Me sentó mal la mudanza a la costa a mitad del año escolar; me costó entender la costumbre exasperante de las siestas, el pueblo muerto al calor del mediodía. Me costó comprender que al preguntarle a un hombre en el mercado dónde estaba el pescado, pudiera contestarme con tanta grosería: "Pa'llá, mijita, pa'onde le pegue la jediondez."
Tenía yo una profesora de Lengua y Literatura indiferente, lenta de palabras y gestos, de la que no recuerdo el nombre. Solía garabatear los cuadernos sin leerlos (una vez le di uno de geografía, sólo para constatar) y juro que hacía lo posible por conseguir que odiáramos la hora de leer a García Márquez, o los cuentos de Cortázar o el diluvio fabuloso del Popol Vuh; lo que estuviera de turno.
En ese marco leí primero El Coronel no tiene quien le escriba (la esposa, la tisis, el gallo, el camino, la condena de esa última línea) y luego Cien Años de Soledad.
Han tenido que pasar décadas y se ha tenido que tender un océano inmenso entre mi tierra y yo para que la nostalgia me hiciera regresar sobre mis pasos y me animara a releer Cien Años de Soledad. Ha sido para bien; siento que tenían que pasar los años para verdaderamente comprender que a través de los Buendía pasa la Historia (una que es común a toda América Latina), cosa que no hubiera visto entonces con todos los ensayos del mundo.
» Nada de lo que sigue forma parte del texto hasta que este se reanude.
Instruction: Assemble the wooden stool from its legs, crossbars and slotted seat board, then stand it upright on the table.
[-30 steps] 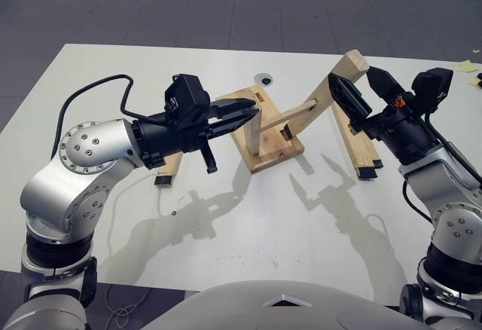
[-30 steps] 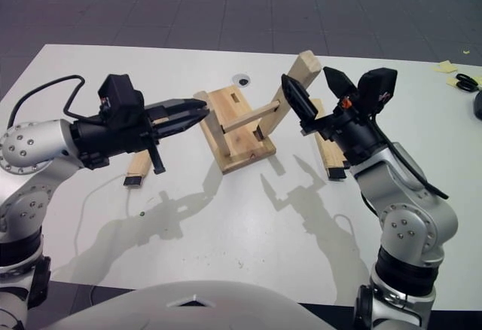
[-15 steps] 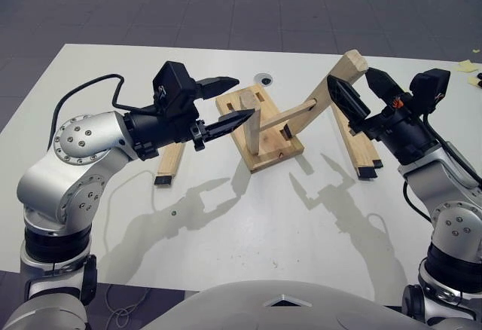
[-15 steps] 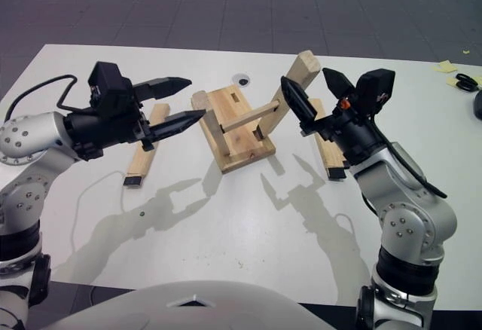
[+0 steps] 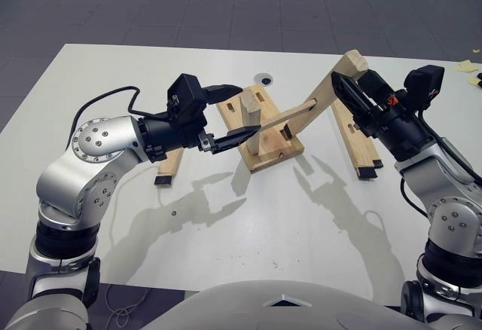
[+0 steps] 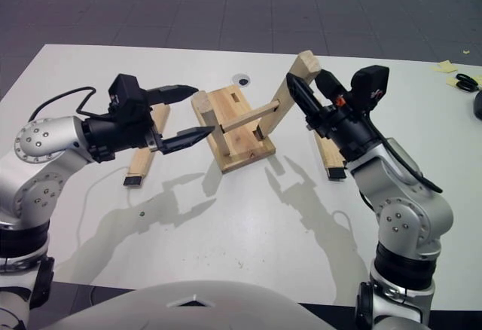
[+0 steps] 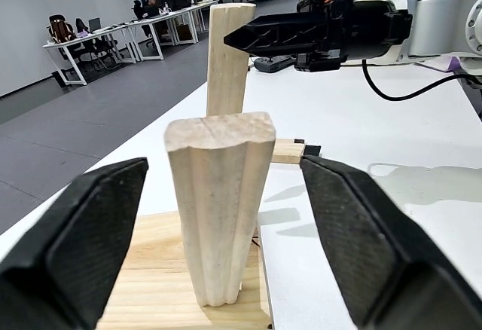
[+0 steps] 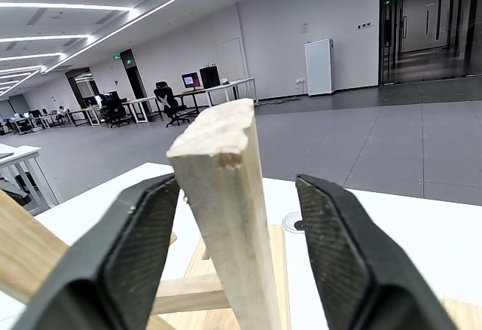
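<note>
The slotted seat board (image 5: pixel 268 151) lies flat on the table. One leg (image 5: pixel 251 123) stands upright in it. A crossbar (image 5: pixel 291 117) runs from that leg to a second, tilted leg (image 5: pixel 331 85). My left gripper (image 5: pixel 247 109) is open, its fingers (image 7: pixel 75 247) on either side of the upright leg (image 7: pixel 218 209) without touching it. My right gripper (image 5: pixel 351 83) is open too, its fingers (image 8: pixel 139 247) flanking the top of the tilted leg (image 8: pixel 226 194).
One loose leg (image 5: pixel 170 164) lies on the table under my left arm, another (image 5: pixel 358 146) to the right of the board. A cable hole (image 5: pixel 263 80) sits behind the board, and a small dark speck (image 5: pixel 174 212) lies near the front left. Yellow notes (image 5: pixel 467 66) mark the far right edge.
My left gripper opened, pulled back, then came forward to straddle the upright leg. My right gripper moved in so its fingers now flank the tilted leg's top.
</note>
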Robot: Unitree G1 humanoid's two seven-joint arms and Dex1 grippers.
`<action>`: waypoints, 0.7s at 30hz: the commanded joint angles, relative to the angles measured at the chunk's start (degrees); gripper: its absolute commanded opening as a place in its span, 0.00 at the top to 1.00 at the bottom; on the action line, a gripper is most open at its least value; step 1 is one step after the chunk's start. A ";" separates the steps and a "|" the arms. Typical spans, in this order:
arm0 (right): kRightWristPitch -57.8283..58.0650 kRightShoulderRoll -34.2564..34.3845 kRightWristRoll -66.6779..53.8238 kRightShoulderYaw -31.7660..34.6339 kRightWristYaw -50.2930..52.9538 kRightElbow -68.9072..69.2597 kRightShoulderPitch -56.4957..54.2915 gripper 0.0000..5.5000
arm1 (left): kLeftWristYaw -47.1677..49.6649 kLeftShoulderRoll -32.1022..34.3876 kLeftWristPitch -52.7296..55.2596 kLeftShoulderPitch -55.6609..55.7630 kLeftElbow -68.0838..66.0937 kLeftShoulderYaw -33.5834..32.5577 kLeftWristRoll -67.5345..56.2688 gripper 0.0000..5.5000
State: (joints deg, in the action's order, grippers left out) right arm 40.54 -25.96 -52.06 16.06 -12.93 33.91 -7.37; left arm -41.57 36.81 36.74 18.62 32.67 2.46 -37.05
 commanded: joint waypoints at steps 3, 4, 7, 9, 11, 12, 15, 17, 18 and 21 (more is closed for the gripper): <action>-0.05 -0.79 0.94 -0.44 -0.28 -0.23 -0.86 0.65 | -0.62 -0.06 -0.58 0.94 0.28 1.23 1.59 0.51; -0.03 -0.75 1.06 -0.47 -0.28 -0.23 -0.85 0.69 | -0.67 -0.13 -0.62 0.91 0.28 1.25 1.62 0.55; 0.06 -0.90 1.52 -0.71 -0.56 -0.36 -1.01 0.78 | -0.87 -0.07 -1.00 0.81 0.06 1.36 2.06 0.63; 0.25 -1.15 1.98 -0.91 -0.65 -0.37 -1.25 0.81 | -0.96 -0.09 -1.27 0.71 -0.12 1.40 2.34 0.63; 0.53 -1.69 2.55 -1.18 -0.85 -0.37 -1.54 0.81 | -0.98 -0.04 -1.66 0.32 -0.12 1.52 2.86 0.63; 0.65 -1.90 2.64 -1.23 -0.89 -0.40 -1.75 0.81 | -0.99 -0.08 -1.78 0.21 -0.15 1.54 3.00 0.63; 1.23 -3.08 3.27 -1.56 -1.34 -0.60 -2.34 0.81 | -0.99 -0.14 -2.11 -0.10 -0.25 1.67 3.32 0.63; 2.81 -4.96 3.64 -2.05 -1.57 -0.74 -3.05 0.81 | -1.04 -0.15 -2.33 -0.27 -0.37 1.76 3.54 0.63; 3.98 -5.69 3.25 -2.08 -1.36 -0.89 -3.63 0.81 | -1.07 -0.14 -2.50 -0.39 -0.48 1.87 3.77 0.63; 9.60 -6.51 -2.66 -0.42 0.45 -2.10 -6.31 0.81 | -1.06 -0.27 -3.18 -0.85 -0.88 2.37 4.67 0.63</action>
State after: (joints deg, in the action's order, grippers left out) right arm 45.39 -31.43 -50.39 15.01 -13.25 32.68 -11.62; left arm -42.12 36.63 34.07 18.44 32.32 3.93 -33.57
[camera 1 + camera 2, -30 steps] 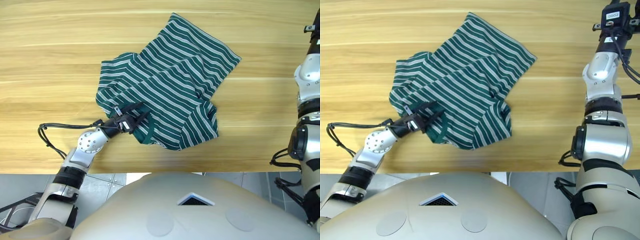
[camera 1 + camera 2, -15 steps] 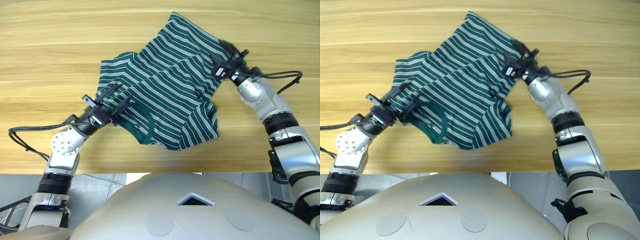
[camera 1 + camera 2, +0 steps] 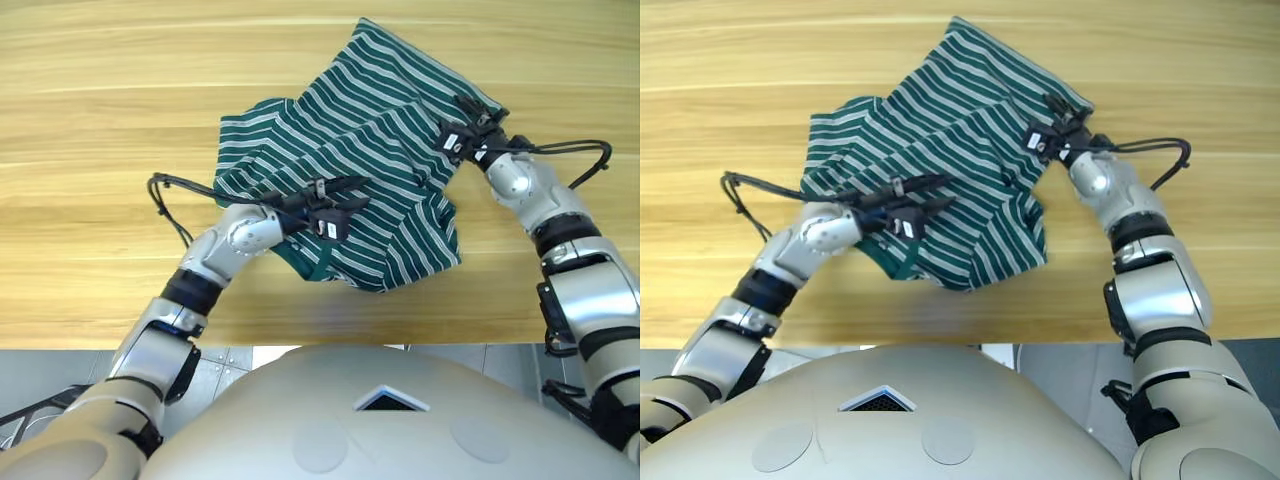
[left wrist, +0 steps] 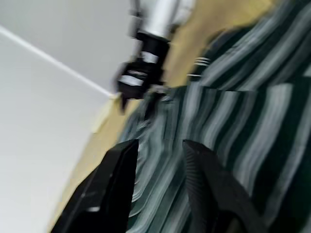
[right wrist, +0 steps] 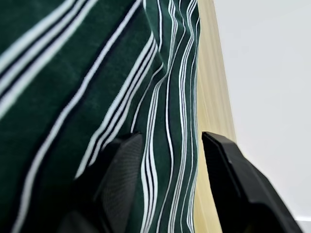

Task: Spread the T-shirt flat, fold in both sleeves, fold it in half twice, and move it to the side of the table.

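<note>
Shirt (image 3: 370,100) is lying crumpled beneath left pincer (image 3: 355,192), its right hem being straddled by right pincer (image 3: 460,125). Both pincers are being held released. Cloth is judged light, limp and prone to bunching, so it is best taken at hem corners. Since half a second ago, left pincer is being swung from shirt's left edge over its middle.

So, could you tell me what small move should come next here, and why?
Probably close the right gripper: it sits open astride a fold at the right edge of the T-shirt, so it could grip there. The T-shirt lies bunched on the table, and the left gripper hovers open over its middle.
</note>
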Robot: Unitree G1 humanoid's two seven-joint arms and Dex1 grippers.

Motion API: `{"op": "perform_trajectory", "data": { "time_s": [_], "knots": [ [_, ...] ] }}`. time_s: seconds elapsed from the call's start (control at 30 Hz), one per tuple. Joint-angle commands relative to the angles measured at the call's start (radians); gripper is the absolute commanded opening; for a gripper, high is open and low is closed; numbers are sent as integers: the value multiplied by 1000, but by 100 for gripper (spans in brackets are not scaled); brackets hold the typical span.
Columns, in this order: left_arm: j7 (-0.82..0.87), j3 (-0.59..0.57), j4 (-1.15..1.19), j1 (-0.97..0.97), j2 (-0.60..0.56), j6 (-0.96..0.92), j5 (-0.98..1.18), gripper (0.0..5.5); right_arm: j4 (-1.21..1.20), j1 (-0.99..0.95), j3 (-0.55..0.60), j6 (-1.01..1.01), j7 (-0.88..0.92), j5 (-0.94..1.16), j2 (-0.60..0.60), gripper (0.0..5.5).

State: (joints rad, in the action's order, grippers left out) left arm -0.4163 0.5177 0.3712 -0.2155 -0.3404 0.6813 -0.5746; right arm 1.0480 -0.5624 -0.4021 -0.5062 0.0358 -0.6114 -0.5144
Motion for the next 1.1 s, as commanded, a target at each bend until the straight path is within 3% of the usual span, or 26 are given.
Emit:
{"op": "perform_trajectory", "data": {
  "time_s": [0.03, 0.27, 0.43, 0.77, 0.93, 1.1],
  "knots": [
    [-29, 81, 97, -21, -13, 69, -24, 169, 66, -48, -29, 24, -9, -20, 39, 228],
    [-250, 92, -81, 185, -162, 155, 485, 169, 187, -138, -39, 85, 0, -23, 32, 228],
    [-337, 67, -142, 274, -192, 113, 681, 169, 247, -186, -47, 142, -5, -26, 33, 228],
    [-486, 78, -197, 358, -176, 27, 796, 169, 278, -247, -65, 189, -14, -38, 78, 228],
    [-364, -108, -155, 245, -72, 16, 858, 169, 288, -258, -67, 200, -5, -41, 101, 228],
    [-345, -158, -143, 161, 19, 28, 846, 169, 293, -244, -73, 199, -4, -46, 107, 228]
  ]
}}
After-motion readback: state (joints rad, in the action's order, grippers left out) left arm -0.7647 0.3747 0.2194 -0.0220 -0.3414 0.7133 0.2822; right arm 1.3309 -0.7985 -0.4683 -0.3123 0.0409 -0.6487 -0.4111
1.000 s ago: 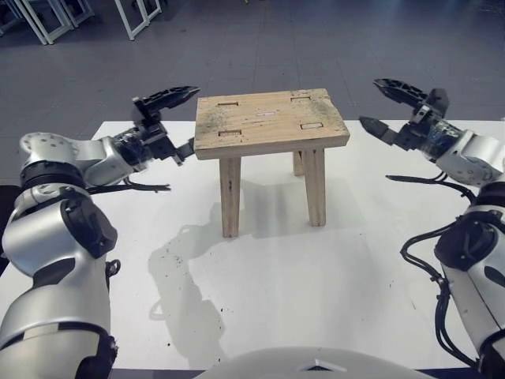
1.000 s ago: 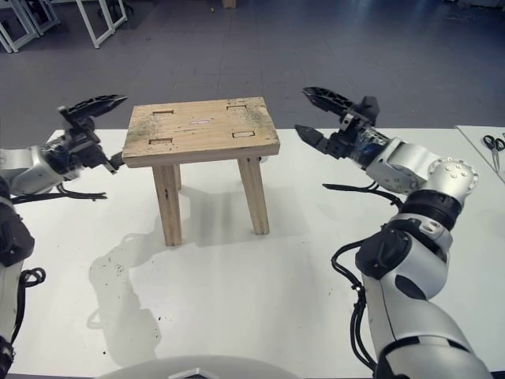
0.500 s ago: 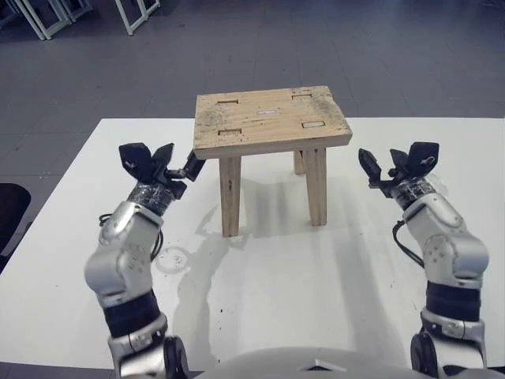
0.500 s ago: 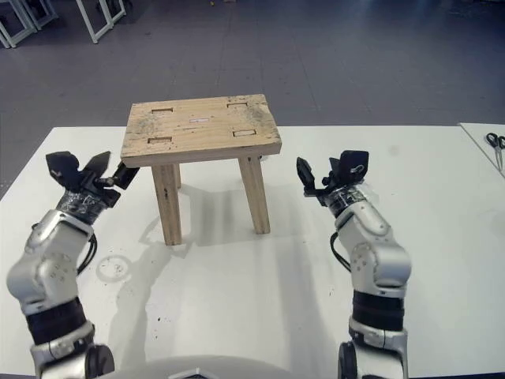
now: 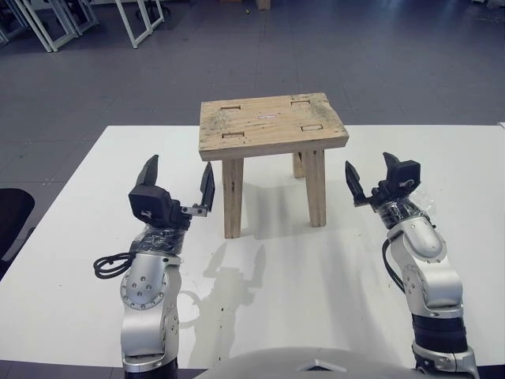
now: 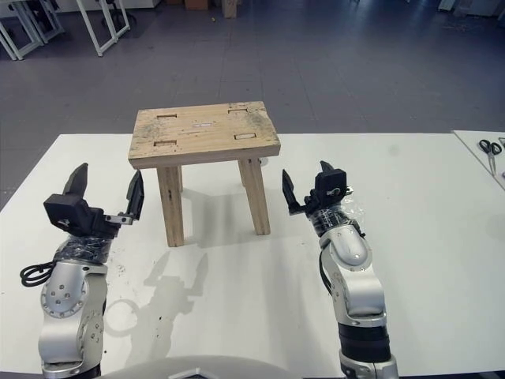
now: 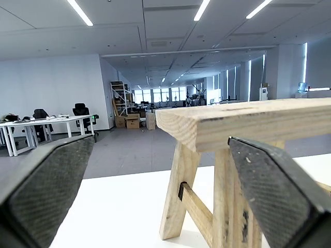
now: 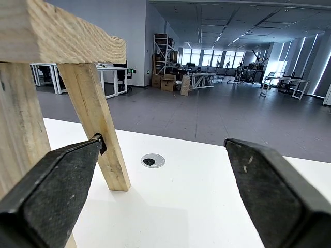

Sólo ahora encontré el lirismo de los pajaritos de oro y las referencias a guerras civieles; el fenómeno del (sub)desarrollo económico; el rol en ello de la industria extranjera vía esta bananera o aquel puerto; las masacres dejadas por las dictaduras y las guerrillas.
Las cosas que no han cambiado en todo este tiempo han sido: uno, todavía tuve que dibujarme el árbol genealógico de los Buendía para diferenciar a los Aurelianos y Arcadios; y dos, el episodio de Remedios La Bella es aún mi favorito, no sé si por la escena (no tan) inverosímil del hombre colgado precariamente del techo, o por el lirismo de las sábanas hechas nube, o por el humor negro en las plegarias mezquinas de Fernanda más tarde.
Todavía hoy pienso, también, que el realismo mágico para mí tiene su tiempo y su espacio; no podría leer dos libros seguidos. Hay todavía algo en mí que me hace pensar lo mismo que en mi adolescencia; la nostalgia, la superstición y la ignorancia no son lo único que somos. Algunas veces incluso llego a preguntarme cuánto tiempo habrá de pasar antes de la literatura latinoamericana dé otros pasos y consiga trascender la sombra proyectada por tan inmenso árbol.